Re: safety and external predicates

On Thu, 14 Aug 2008 21:06:23 +0100
Axel Polleres <axel.polleres@deri.org> wrote:

> Michael Kifer wrote:
> > 
> > On Thu, 14 Aug 2008 16:28:54 +0100
> > Axel Polleres <axel.polleres@deri.org> wrote:
> > 
> >> Chris Welty wrote:
> >>> I still am not convinced that safeness is anything more than an academic 
> >>> requirement for CORE.   
> >> Even if my background is academic, let me try to roll up my previous 
> >> arguments made so far from what I'd consider an implementation-oriented 
> >> viewpoint of CORE.
> > 
> > <skipping a very informative survey :-)>
> > 
> > 
> > Axel,
> > 
> > As far as I understand from the overall message, Chris' question was whether
> > decidability is an academic issue. Whether it is PR or LP, people do not care.
> > 
> > Safety is an important issue for implementing special cases, but this was not
> > the question.
> 
> Micheal,
> 
> There was one overall concern in Chris' mail before the two questions:
> 
>  >> I still am not convinced that safeness is anything more than an
>  >> academic requirement for CORE.
> 
> I replied to that one, and hope to have made clear that safeness is not 
> an academic issue, since termination or implementability of CORE on 
> existing systems certainly are non-academic systems.

No, it is not an academic issue.
I just thought that you gave a very long (but admittedly informative) reply to
a secondary issue in the email in question.


> As for decidability, let me repeat/refine the question which was also in 
> my first reply:
> 
>  > 1) Decidability: is is important that RIF-Core have
>  > decidable reasoning? That is, any compliant RIF-Core reasoner
>  > (implementation) will be guaranteed to terminate on any rule-set?
> 
> Decidability of WHAT exact problem are we after?
> 
> - Decidability/Termination of ground entailment of RIF conditions?
> 
>     my personal answer: yes, should IMO both be required for CORE.
> 
> - Decidability/Termination of non-ground queries of RIF conditions?
> 
>     my personal answer: yes, should IMO both be required for CORE.

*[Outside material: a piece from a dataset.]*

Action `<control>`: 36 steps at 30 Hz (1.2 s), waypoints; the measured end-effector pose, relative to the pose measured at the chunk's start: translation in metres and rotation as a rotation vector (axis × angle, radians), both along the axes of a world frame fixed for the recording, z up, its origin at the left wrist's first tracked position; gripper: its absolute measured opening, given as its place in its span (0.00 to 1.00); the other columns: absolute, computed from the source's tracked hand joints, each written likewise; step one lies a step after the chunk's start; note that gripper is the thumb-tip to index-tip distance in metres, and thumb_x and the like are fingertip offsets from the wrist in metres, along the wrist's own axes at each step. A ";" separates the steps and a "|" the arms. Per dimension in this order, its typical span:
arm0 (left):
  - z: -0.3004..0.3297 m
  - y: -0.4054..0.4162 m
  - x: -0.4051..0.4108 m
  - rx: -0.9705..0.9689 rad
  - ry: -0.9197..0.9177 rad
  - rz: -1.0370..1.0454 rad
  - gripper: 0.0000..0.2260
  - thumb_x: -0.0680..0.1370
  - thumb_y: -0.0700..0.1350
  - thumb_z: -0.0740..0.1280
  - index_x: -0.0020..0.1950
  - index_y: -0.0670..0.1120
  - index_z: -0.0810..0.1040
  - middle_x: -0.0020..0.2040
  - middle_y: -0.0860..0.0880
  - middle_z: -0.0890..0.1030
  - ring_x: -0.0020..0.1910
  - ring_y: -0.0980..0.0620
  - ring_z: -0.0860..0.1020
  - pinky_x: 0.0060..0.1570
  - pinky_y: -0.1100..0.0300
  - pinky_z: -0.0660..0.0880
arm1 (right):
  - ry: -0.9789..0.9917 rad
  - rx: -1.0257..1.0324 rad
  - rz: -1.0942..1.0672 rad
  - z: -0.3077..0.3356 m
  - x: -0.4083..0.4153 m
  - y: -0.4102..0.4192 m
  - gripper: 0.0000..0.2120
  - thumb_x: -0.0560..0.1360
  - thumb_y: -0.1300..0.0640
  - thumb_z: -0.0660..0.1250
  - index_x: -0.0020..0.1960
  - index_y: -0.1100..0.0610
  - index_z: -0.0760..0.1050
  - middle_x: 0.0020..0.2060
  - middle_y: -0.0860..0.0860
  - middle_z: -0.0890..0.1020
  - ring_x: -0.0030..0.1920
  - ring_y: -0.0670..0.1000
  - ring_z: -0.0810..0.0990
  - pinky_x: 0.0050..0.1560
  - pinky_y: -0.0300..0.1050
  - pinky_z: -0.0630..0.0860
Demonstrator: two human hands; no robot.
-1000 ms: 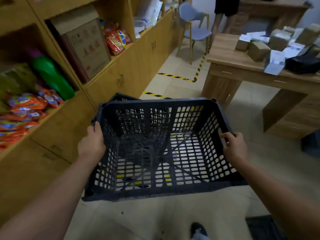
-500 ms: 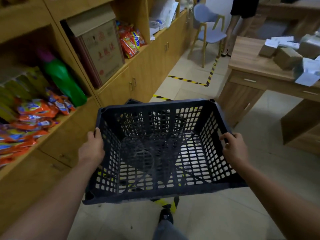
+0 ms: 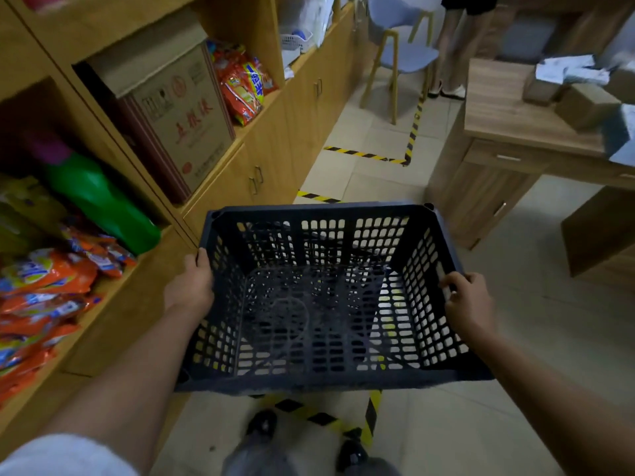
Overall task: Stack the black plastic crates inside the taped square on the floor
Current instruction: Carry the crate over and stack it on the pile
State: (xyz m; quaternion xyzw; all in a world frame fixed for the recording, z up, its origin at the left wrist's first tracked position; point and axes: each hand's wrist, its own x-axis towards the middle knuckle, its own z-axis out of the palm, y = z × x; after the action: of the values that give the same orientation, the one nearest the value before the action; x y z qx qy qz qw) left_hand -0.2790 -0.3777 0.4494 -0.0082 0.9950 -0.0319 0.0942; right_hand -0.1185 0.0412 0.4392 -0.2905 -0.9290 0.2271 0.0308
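Note:
I carry a black perforated plastic crate (image 3: 319, 300) in front of me, open side up and empty. My left hand (image 3: 189, 286) grips its left rim and my right hand (image 3: 464, 300) grips its right rim. Yellow-and-black tape (image 3: 371, 417) marks a corner on the floor just below the crate's near edge, by my shoes. More of the same tape (image 3: 318, 196) shows beyond the crate's far rim. Through the crate's holes I make out dark shapes underneath, but I cannot tell what they are.
A wooden shelf unit (image 3: 261, 156) lines the left, holding a cardboard box (image 3: 178, 108), a green bottle (image 3: 99, 201) and orange snack packets (image 3: 44, 286). A wooden desk (image 3: 508, 139) with boxes stands right. Further back are a blue chair (image 3: 402, 46), a standing person's legs (image 3: 453, 53) and another taped corner (image 3: 405, 156).
I have stepped forward with the crate. The taped corner now lies at my feet under the crate's near edge, and the desk has slid off to the right. Both hands keep their grip.

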 end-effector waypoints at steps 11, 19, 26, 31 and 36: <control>-0.011 -0.008 -0.127 0.003 -0.031 -0.203 0.34 0.79 0.41 0.64 0.79 0.46 0.47 0.69 0.43 0.62 0.46 0.44 0.75 0.37 0.53 0.70 | 0.003 0.013 -0.281 -0.012 -0.036 -0.062 0.13 0.72 0.69 0.63 0.51 0.55 0.77 0.57 0.59 0.73 0.46 0.60 0.75 0.40 0.45 0.67; -0.019 -0.019 -0.161 0.140 0.006 -0.276 0.32 0.80 0.41 0.62 0.79 0.46 0.49 0.71 0.41 0.63 0.43 0.45 0.74 0.39 0.51 0.73 | -0.009 0.022 -0.375 -0.008 -0.047 -0.085 0.27 0.73 0.70 0.60 0.69 0.55 0.67 0.61 0.61 0.73 0.51 0.64 0.77 0.47 0.54 0.76; -0.029 -0.026 -0.157 0.229 0.010 -0.257 0.32 0.81 0.42 0.60 0.80 0.51 0.46 0.66 0.41 0.68 0.43 0.44 0.76 0.41 0.47 0.78 | -0.079 0.021 -0.444 -0.016 -0.035 -0.092 0.35 0.72 0.67 0.61 0.76 0.53 0.55 0.65 0.60 0.73 0.56 0.64 0.77 0.52 0.57 0.77; -0.027 -0.030 -0.144 0.230 0.005 -0.265 0.36 0.80 0.40 0.62 0.79 0.53 0.42 0.65 0.40 0.70 0.41 0.45 0.75 0.36 0.51 0.76 | -0.085 0.024 -0.391 -0.018 -0.021 -0.089 0.33 0.73 0.68 0.61 0.76 0.56 0.57 0.64 0.62 0.73 0.58 0.64 0.76 0.54 0.56 0.75; -0.027 -0.037 -0.116 0.236 -0.003 -0.227 0.39 0.79 0.40 0.64 0.79 0.54 0.40 0.64 0.40 0.70 0.41 0.46 0.75 0.35 0.52 0.75 | -0.052 -0.009 -0.363 -0.019 -0.012 -0.090 0.35 0.73 0.67 0.61 0.77 0.53 0.56 0.60 0.62 0.75 0.54 0.65 0.77 0.52 0.57 0.75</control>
State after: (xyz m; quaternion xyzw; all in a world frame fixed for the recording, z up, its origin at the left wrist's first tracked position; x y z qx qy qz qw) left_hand -0.3954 -0.4150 0.4225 0.1154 0.9862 0.0750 0.0920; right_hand -0.1303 -0.0489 0.4199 -0.4594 -0.8607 0.2144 0.0461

I don't have an overarching preference, but I am leaning towards NOT requiring
decidability for non-ground queries (and not requiring that every query has a
finite # of answers).

As a separate, non-normative doc, we could specify several cases where
decidability is assured.
I prefer that to ramming just one of those special cases down the core spec.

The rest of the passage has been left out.